Por último, como já foi referido, apesar de ter começado por declarar que é titular de licença de uso e porte de arma, o arguido acabou depois por admitir que a mesma já estaria caducada.

Nestes termos, apreciando os factos praticados pelo arguido à luz das regras da experiência comum, nos moldes indicados, não poderiam deixar de se considerar provados os factos elencados em 10. a 15. dos factos provados.

Relativamente aos danos sofridos pelo assistente em consequência dos factos praticados pelo arguido, nos termos concretizados em 16. a 22., assumiram relevo, em primeiro lugar, as declarações prestadas pelo próprio assistente.
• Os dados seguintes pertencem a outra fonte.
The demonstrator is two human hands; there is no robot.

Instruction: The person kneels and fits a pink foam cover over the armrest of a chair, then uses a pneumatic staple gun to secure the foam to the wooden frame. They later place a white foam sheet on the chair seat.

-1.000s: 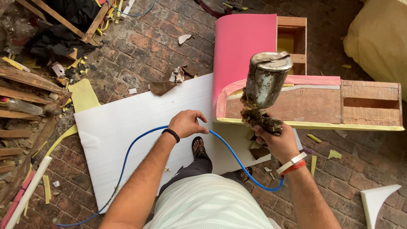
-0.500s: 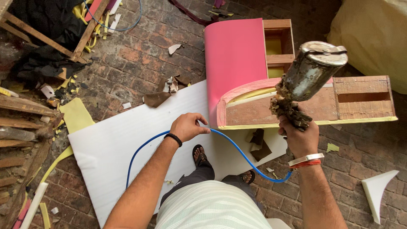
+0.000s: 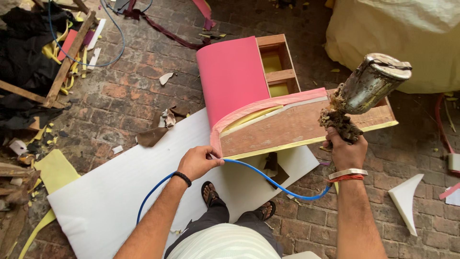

Na verdade, o assistente confirmou que, para além das fortes dores que sentiu em face do impacto do projétil disparado pelo arguido, sentiu também considerável abalo psicológico que chegou a traduzir-se em pesadelos e outras perturbações do sono.

Para além da credibilidade das declarações prestadas pelo assistente, não deixará de se acrescentar que todos os danos invocados configuram, em face das regras da experiência comum, consequência adequada de factos semelhantes aos que se encontram em apreciação nos presentes autos.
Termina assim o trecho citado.